* **WHAT YOU SHOULD DO**: Every line below that contains the word "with" must be copied.

--*--

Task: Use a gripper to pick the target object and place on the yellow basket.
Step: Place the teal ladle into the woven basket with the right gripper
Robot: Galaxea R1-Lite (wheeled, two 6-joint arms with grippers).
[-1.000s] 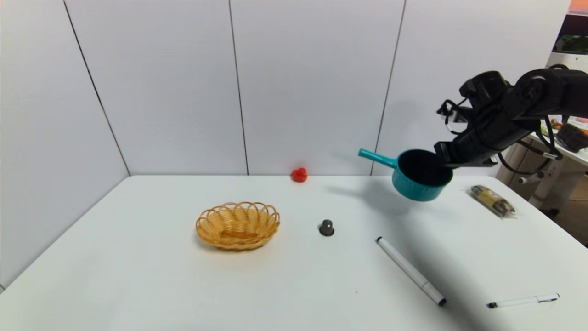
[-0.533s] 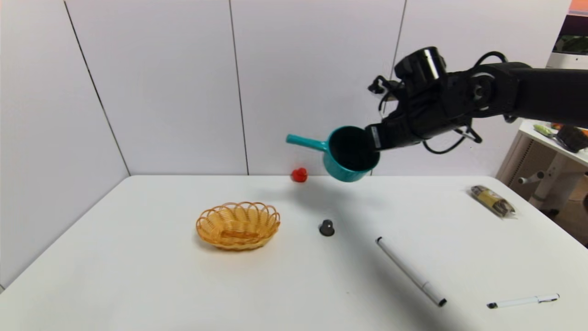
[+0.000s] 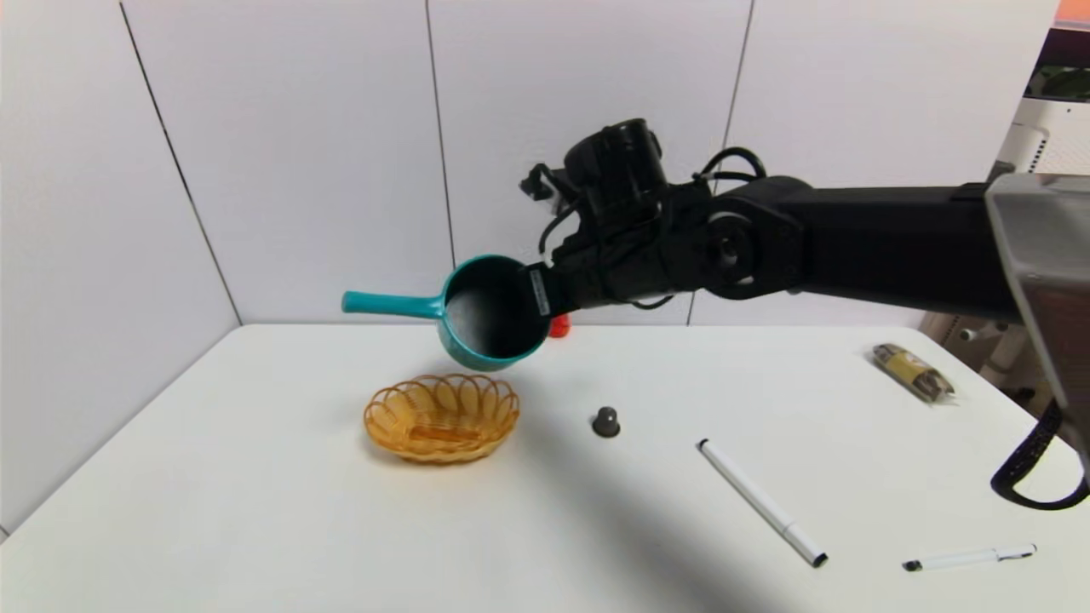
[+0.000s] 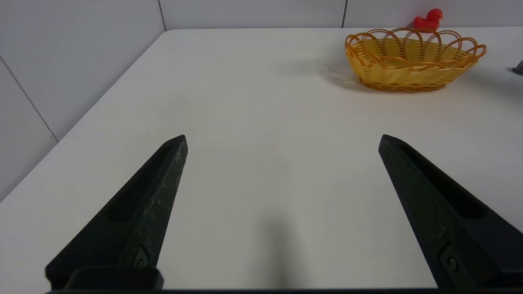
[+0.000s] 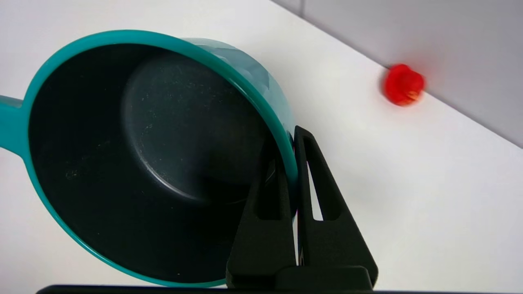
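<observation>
Head view, right hand (image 3: 545, 294) gripping teal saucepan (image 3: 485, 313) (tilted), above yellow basket (image 3: 441, 416)

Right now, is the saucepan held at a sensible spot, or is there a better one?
The right gripper pinches the teal saucepan by its rim wall opposite the handle, one finger inside. That thin open wall suits narrow jaws and probably keeps the handle clear of the yellow basket.

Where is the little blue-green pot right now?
In the head view the pot hangs in the air left of the table's middle, just above the far edge of the yellow basket. The right gripper pinches its rim, and its handle points left.
</observation>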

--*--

* **EXPECTED OUTPUT**:
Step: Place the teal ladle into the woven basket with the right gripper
Robot: Galaxea R1-Lite (wheeled, two 6-joint arms with grippers).

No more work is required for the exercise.